EXERCISE DIRECTIONS
Word for word, transcribe the data below from the line with "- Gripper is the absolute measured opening" to the line with "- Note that", keeping both of those lines.
══ STORED DATA ══
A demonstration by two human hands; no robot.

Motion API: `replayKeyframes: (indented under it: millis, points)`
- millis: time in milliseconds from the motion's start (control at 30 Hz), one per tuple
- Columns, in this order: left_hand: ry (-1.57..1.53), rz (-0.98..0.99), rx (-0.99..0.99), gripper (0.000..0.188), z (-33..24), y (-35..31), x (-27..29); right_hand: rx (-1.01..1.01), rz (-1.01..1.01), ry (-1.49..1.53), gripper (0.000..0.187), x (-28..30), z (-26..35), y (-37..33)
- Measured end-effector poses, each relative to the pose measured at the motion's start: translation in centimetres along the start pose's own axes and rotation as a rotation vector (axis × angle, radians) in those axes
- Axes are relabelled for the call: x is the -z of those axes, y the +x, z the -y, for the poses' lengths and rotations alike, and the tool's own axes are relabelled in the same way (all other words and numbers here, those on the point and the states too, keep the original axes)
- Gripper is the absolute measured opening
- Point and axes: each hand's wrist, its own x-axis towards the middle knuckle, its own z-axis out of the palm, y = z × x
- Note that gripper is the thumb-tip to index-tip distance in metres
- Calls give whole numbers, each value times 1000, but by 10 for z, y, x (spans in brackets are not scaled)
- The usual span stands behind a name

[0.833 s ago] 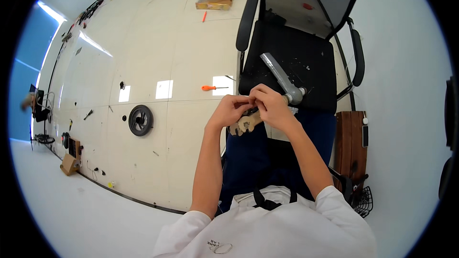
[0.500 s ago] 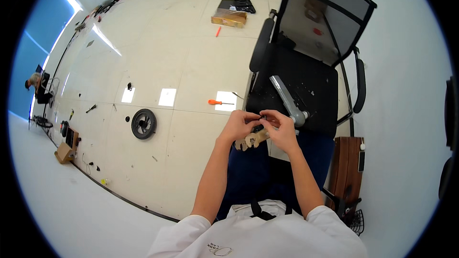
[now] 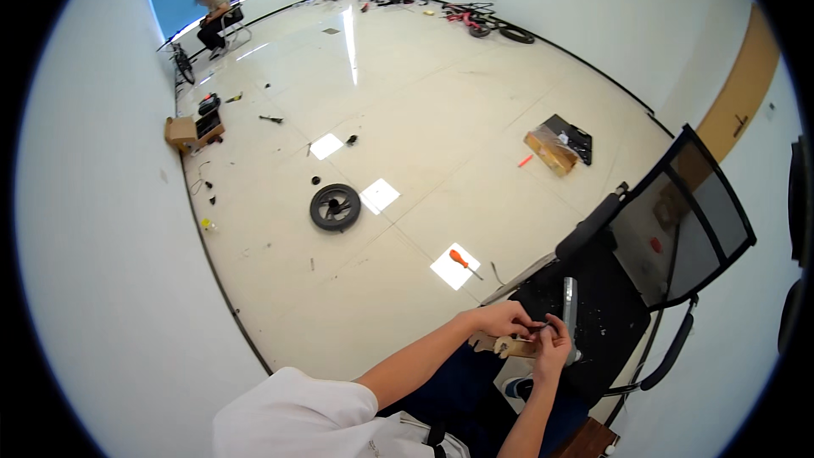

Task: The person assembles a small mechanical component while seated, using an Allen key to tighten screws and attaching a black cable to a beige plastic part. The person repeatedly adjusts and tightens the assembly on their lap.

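Observation:
My left hand [image 3: 507,320] and my right hand [image 3: 553,346] meet at their fingertips, both pinching a small dark part [image 3: 538,328]. Fingers cover most of it, so its exact kind is hidden. Just below the hands, over my lap, is a tan, fork-ended part [image 3: 509,346] with open jaws, partly behind my right hand. A silver tube-like part [image 3: 570,301] lies on the black seat [image 3: 612,339] of a chair, right beside my right hand. Small light bits are scattered over that seat.
On the floor lie an orange-handled screwdriver [image 3: 459,259], a black wheel [image 3: 335,207], an opened carton [image 3: 551,151] beside a black tool case [image 3: 570,134], and a cardboard box [image 3: 181,133]. Bike parts [image 3: 471,15] line the far wall. A person [image 3: 216,17] sits far left.
My view has swung up and to the left, so the hands and chair appear lower and further right. Both hands still pinch the small dark part.

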Motion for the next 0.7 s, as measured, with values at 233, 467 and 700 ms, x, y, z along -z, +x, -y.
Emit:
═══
SOLUTION TO THIS TASK
- Gripper is the absolute measured opening
- Point and axes: each hand's wrist, its own x-axis towards the middle knuckle, its own z-axis out of the palm, y = z × x
- Note that gripper is the thumb-tip to index-tip distance in metres

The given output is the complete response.